Your response should contain every record below, copied exactly.

** Opening THE INPUT block **

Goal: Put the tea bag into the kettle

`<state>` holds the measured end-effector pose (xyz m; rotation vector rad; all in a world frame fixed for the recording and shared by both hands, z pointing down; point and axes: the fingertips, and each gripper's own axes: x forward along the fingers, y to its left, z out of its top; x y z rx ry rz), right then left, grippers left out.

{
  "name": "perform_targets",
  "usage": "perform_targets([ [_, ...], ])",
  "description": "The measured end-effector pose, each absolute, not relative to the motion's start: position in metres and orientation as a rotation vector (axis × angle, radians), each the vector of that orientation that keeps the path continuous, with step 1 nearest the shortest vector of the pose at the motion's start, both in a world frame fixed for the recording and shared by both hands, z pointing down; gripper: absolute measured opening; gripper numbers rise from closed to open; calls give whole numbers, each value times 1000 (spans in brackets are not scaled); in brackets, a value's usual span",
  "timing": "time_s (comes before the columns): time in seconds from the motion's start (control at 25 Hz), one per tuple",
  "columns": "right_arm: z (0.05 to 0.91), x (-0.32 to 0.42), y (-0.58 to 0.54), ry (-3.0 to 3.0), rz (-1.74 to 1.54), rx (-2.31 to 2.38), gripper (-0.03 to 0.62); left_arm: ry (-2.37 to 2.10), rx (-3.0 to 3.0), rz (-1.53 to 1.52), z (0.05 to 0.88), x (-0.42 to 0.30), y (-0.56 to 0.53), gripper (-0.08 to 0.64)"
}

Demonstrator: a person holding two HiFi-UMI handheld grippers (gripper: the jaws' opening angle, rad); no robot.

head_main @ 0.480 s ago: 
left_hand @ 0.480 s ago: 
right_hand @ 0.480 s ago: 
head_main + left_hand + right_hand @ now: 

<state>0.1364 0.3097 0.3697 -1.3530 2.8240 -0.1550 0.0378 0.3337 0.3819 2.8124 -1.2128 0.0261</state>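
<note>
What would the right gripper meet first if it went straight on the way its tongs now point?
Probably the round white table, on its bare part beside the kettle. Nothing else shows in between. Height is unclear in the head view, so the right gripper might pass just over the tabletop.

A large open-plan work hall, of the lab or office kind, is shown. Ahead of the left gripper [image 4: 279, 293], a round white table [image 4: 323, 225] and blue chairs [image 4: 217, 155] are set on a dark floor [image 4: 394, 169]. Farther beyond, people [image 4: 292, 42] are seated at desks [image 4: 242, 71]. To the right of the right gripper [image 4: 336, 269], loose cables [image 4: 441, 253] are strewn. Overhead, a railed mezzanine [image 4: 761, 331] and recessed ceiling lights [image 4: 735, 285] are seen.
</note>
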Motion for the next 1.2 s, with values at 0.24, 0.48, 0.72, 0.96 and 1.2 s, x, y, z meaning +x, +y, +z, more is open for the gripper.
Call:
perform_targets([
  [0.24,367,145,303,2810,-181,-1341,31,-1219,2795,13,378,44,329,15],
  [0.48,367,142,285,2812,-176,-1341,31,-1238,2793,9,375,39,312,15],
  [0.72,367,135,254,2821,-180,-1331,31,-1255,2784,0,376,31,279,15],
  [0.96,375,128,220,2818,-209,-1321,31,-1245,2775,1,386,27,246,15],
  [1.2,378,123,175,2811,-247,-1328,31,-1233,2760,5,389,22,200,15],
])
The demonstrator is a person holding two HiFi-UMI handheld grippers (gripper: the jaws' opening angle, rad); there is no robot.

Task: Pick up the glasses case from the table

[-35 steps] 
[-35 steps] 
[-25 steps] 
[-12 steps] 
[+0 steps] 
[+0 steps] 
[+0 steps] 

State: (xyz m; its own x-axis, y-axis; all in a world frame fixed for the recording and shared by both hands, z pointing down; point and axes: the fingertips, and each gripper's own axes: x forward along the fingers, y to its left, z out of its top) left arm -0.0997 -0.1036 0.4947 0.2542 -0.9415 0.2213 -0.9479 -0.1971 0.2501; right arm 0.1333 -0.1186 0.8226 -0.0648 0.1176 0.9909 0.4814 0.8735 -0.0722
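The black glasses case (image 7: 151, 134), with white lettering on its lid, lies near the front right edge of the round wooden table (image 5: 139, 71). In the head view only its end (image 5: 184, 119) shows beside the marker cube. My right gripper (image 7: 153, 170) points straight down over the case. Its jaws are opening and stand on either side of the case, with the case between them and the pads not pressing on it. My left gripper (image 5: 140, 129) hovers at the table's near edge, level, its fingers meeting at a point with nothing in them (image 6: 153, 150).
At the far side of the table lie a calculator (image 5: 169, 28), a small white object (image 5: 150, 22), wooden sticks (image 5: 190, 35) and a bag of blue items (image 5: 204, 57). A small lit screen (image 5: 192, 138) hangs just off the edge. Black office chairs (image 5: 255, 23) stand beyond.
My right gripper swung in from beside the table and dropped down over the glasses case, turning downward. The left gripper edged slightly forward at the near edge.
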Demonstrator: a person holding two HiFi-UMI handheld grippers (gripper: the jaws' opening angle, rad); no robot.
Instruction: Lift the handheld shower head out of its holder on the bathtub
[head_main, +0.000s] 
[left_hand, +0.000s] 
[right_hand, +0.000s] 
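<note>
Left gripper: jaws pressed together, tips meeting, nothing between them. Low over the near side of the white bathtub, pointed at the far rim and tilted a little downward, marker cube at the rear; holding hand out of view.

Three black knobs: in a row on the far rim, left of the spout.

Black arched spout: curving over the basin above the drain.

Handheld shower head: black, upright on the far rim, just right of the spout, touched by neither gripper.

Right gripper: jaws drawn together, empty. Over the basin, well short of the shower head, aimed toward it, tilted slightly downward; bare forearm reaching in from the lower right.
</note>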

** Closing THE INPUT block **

TASK OUTPUT:
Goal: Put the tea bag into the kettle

`<state>` holds the measured end-effector pose (xyz m; rotation vector rad; all in a world frame fixed for the recording and shared by both hands, z pointing down; point and axes: the fingertips, and each gripper's own axes: x forward along the fingers, y to its left, z out of its top; x y z rx ry rz), right then left, grippers left out.

{
  "name": "perform_targets",
  "usage": "perform_targets([ [_, ...], ])",
  "description": "The measured end-effector pose, each absolute, not relative to the motion's start: position in metres and orientation as a rotation vector (axis × angle, radians), each the vector of that orientation that keeps the path continuous, with step 1 nearest the shortest vector of the pose at the motion's start, both in a world frame fixed for the recording and shared by both hands, z pointing down; gripper: absolute measured opening; gripper numbers rise from closed to open; calls give whole numbers, each value times 1000 (spans in brackets are not scaled); in brackets, a value's usual span",
  "timing": "time_s (comes before the columns): time in seconds from the motion's start (control at 25 Hz), one per tuple",
  "columns": "right_arm: z (0.05 to 0.91), x (-0.32 to 0.42), y (-0.58 to 0.54), ry (-3.0 to 3.0), rz (-1.74 to 1.54), rx (-2.31 to 2.38), gripper (-0.03 to 0.62); left_arm: ry (-2.37 to 2.10), rx (-3.0 to 3.0), rz (-1.53 to 1.52), z (0.05 to 0.88), x (-0.42 to 0.30), y (-0.56 to 0.53), gripper (-0.08 to 0.64)"
}

Demonstrator: a person holding two HiFi-UMI handheld grippers (gripper: the jaws' opening angle, rad); no robot.

head_main @ 0.480 s ago: 
left_hand @ 0.480 s ago: 
right_hand @ 0.480 s ago: 
head_main + left_hand + right_hand @ now: 

<state>0.1364 0.3097 0.3697 -1.3530 2.8240 -0.1550 0.0378 0.3337 0.3819 2.8124 -1.2128 0.0261</state>
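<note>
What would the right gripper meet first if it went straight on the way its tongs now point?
Probably the round white table, on its bare part beside the kettle. Nothing else shows in between. Height is unclear in the head view, so the right gripper might pass just over the tabletop.

A large open-plan work hall, of the lab or office kind, is shown. Ahead of the left gripper [image 4: 279, 293], a round white table [image 4: 323, 225] and blue chairs [image 4: 217, 155] are set on a dark floor [image 4: 394, 169]. Farther beyond, people [image 4: 292, 42] are seated at desks [image 4: 242, 71]. To the right of the right gripper [image 4: 336, 269], loose cables [image 4: 441, 253] are strewn. Overhead, a railed mezzanine [image 4: 761, 331] and recessed ceiling lights [image 4: 735, 285] are seen.
</note>
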Motion for the next 1.2 s, with values at 0.24, 0.48, 0.72, 0.96 and 1.2 s, x, y, z meaning +x, +y, +z, more is open for the gripper.
Call:
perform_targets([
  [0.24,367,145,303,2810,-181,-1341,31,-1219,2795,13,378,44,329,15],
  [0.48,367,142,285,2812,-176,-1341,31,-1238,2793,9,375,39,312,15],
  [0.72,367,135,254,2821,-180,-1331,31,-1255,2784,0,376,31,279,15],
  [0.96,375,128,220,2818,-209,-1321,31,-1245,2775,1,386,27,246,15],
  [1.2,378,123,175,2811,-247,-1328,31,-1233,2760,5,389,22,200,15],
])
The demonstrator is a person holding two HiFi-UMI handheld grippers (gripper: the jaws' opening angle, rad); there is no robot.

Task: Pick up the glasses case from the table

[-35 steps] 
[-35 steps] 
[-25 steps] 
[-12 steps] 
[+0 steps] 
[+0 steps] 
[+0 steps] 

State: (xyz m; its own x-axis, y-axis; all in a world frame fixed for the recording and shared by both hands, z pointing down; point and axes: the fingertips, and each gripper's own axes: x forward along the fingers, y to its left, z out of its top) left arm -0.0997 -0.1036 0.4947 0.2542 -0.9415 0.2213 -0.9479 -0.1971 0.2501; right arm 0.1333 -0.1186 0.8226 -0.0648 0.1176 0.9909 0.4814 0.8735 -0.0722
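The black glasses case (image 7: 151, 134), with white lettering on its lid, lies near the front right edge of the round wooden table (image 5: 139, 71). In the head view only its end (image 5: 184, 119) shows beside the marker cube. My right gripper (image 7: 153, 170) points straight down over the case. Its jaws are opening and stand on either side of the case, with the case between them and the pads not pressing on it. My left gripper (image 5: 140, 129) hovers at the table's near edge, level, its fingers meeting at a point with nothing in them (image 6: 153, 150).
At the far side of the table lie a calculator (image 5: 169, 28), a small white object (image 5: 150, 22), wooden sticks (image 5: 190, 35) and a bag of blue items (image 5: 204, 57). A small lit screen (image 5: 192, 138) hangs just off the edge. Black office chairs (image 5: 255, 23) stand beyond.
My right gripper swung in from beside the table and dropped down over the glasses case, turning downward. The left gripper edged slightly forward at the near edge.
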Demonstrator: a person holding two HiFi-UMI handheld grippers (gripper: the jaws' opening angle, rad); no robot.
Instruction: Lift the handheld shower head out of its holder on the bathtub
[head_main, +0.000s] 
[left_hand, +0.000s] 
[right_hand, +0.000s] 
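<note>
Left gripper: jaws pressed together, tips meeting, nothing between them. Low over the near side of the white bathtub, pointed at the far rim and tilted a little downward, marker cube at the rear; holding hand out of view.

Three black knobs: in a row on the far rim, left of the spout.

Black arched spout: curving over the basin above the drain.

Handheld shower head: black, upright on the far rim, just right of the spout, touched by neither gripper.

Right gripper: jaws drawn together, empty. Over the basin, well short of the shower head, aimed toward it, tilted slightly downward; bare forearm reaching in from the lower right.
</note>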

This exercise is now complete.